Catania, scoperta drug room: sequestrato immobile e denunciate quattro persone

Sono quattro i catanesi, tre uomini e una donna, tutti di età compresa tra i 22 e i 33 anni, che sono stati denunciati per detenzione di sostanza stupefacente ai fini di spaccio. La polizia di Catania, infatti, ha scoperto che a San Cristoforo, in via Scaldara, è stata realizzata una drug room realizzata all’interno di una piazza di spaccio, blindata attraverso più porte in ferro collocate all’ingresso e fornita di botole sul tetto per permettere la fuga degli spacciatori. Tutto è nato nel primo pomeriggio de 9 maggio scorso, in cui i poliziotti hanno fatto irruzione all’interno di un appartamento di via Scaldara, dove sono stati identificati numerosi soggetti, noti assuntori di sostanze stupefacenti, tutti seduti nella drug room dove poco prima avevano fumato crack.

In questa occasione, gli agenti hanno trovato alcune dosi di marijuana, denaro e un sofisticato sistema di videosorveglianza. Considerata la poca sostanza rivenuta, probabilmente il resto era stato di certo gettato negli scarichi del water, gli agenti hanno denunciato quattro persone che, in concorso tra loro, sono state ritenute le presumibili responsabili della cessione dello stupefacente. La mattina successiva, i poliziotti hanno realizzato un nuovo intervento che ha consentito di identificare e denunciare, per la seconda volta, uno dei soggetti deferiti il giorno precedente, ritenuto, verosimilmente, il capo.
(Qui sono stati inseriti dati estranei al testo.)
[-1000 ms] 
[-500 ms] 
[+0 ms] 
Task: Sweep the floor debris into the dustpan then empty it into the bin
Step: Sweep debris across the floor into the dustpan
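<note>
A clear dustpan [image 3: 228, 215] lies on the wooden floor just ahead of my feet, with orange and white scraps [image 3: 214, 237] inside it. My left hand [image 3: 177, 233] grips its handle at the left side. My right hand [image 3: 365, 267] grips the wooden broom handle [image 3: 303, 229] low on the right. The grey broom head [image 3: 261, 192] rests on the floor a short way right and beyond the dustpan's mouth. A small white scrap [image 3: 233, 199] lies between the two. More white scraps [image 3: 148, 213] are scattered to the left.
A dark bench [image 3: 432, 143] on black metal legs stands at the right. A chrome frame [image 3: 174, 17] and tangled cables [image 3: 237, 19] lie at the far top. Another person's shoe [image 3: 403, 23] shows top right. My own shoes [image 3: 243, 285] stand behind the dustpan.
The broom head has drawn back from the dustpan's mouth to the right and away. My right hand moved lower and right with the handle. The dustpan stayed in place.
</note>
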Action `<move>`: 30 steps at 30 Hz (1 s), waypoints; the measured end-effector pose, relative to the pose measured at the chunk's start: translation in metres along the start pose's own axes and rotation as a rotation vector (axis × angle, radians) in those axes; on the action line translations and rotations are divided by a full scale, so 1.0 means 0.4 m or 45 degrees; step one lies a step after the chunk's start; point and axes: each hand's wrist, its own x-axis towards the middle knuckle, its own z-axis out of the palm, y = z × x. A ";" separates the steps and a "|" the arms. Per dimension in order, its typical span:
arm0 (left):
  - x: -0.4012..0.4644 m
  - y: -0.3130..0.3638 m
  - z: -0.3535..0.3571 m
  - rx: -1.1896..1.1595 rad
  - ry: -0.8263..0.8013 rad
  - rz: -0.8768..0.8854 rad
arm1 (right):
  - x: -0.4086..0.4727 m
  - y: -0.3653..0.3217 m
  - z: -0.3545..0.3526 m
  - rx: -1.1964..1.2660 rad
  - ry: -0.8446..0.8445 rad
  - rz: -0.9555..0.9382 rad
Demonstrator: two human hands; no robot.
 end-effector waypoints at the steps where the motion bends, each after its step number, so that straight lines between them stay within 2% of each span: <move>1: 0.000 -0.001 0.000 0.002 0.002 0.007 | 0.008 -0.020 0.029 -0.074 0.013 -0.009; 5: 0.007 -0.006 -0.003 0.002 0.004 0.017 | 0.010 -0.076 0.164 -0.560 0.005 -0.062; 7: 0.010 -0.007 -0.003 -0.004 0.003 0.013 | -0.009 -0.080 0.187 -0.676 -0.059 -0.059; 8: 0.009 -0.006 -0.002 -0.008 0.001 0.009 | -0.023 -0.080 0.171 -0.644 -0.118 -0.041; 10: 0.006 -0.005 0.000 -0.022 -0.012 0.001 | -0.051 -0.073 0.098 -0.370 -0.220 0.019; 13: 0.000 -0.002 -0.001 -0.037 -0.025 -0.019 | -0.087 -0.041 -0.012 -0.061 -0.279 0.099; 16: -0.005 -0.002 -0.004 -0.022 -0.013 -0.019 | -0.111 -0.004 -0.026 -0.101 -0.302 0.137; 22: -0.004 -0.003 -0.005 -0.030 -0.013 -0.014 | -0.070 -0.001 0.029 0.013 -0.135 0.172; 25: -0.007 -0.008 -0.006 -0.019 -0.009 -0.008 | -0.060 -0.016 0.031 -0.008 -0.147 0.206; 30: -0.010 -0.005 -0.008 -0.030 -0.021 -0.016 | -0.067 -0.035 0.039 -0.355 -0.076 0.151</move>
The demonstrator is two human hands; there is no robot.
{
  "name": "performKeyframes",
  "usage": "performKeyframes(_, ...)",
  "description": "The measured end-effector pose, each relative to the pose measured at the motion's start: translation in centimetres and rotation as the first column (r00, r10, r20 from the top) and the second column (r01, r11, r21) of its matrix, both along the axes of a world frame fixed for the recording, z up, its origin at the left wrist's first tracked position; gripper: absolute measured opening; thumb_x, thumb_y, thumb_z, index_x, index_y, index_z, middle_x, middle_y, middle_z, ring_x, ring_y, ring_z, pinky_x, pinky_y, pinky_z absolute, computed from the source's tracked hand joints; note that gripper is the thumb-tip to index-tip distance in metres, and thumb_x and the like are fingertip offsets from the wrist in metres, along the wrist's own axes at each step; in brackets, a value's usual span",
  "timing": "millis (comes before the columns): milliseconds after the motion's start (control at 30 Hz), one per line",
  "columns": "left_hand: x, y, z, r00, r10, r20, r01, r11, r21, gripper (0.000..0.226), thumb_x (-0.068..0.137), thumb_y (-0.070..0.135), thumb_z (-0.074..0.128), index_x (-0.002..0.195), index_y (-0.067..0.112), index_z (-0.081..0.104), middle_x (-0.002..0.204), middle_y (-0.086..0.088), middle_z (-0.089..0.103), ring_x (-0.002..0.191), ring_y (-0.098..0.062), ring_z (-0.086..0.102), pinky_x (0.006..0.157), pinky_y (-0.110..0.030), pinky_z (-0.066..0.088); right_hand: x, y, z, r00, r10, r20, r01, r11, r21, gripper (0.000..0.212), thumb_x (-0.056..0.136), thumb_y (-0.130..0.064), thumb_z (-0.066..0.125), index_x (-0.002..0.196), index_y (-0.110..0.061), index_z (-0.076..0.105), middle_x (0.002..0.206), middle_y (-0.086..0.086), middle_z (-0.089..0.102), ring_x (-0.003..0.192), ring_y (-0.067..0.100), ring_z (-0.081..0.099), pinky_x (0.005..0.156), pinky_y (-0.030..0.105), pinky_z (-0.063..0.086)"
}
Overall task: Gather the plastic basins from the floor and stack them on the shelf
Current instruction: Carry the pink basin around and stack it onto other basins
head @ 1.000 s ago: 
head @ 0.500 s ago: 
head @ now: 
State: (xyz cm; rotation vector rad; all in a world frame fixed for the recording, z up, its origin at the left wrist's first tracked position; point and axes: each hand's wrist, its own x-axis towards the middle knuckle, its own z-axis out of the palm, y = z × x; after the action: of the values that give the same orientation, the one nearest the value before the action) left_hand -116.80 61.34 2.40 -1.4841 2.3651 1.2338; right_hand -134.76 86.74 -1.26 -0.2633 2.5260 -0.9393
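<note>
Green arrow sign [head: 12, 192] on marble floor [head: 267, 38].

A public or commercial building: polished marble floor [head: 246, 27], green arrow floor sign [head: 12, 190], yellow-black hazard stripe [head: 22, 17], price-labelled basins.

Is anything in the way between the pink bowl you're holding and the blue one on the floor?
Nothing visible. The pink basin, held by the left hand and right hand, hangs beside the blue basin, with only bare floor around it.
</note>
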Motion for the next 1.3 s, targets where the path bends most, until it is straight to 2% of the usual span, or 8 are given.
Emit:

Ma la nuova irruzione ha dato modo ai poliziotti di verificare che dopo sole 12 ore, l’indagato era riuscito a ripristinare il complesso sistema di videosorveglianza sequestrato il giorno prima. Anche in questa occasione, erano presenti alcuni assuntori di droga e segni evidenti che la sostanza stupefacente fosse stata poco prima gettata nel water per l’arrivo della polizia. Questa volta, però, l’indagato non è riuscito a liberarsi di tutto lo stupefacente di cui era in possesso, anche perché alcuni poliziotti si erano posizionati sul tetto proprio per impedire ogni possibilità di fuga o di disfarsi della droga attraverso le botole.

Insieme alle dosi recuperate è stato sequestrato il denaro (circa 2.000 euro) quasi certamente provento dell’attività di spaccio e il sofisticato sistema di videosorveglianza, collocato nel controsoffitto in cartongesso, proprio per occultarlo in caso di controlli di polizia. Considerata la professionalità dell’attività di spaccio condotta all’interno dell’appartamento, la polizia di Catania ha sequestrato preventivamente l’immobile, il denaro e il sistema di videosorveglianza. Grazie all’ausilio dei Vigili del Fuoco, i poliziotti hanno rimosso le porte blindate poste a tutela dell’ingresso e le botole in ferro collocate sul tetto, realizzate come agevole via di fuga a disposizione dei pusher.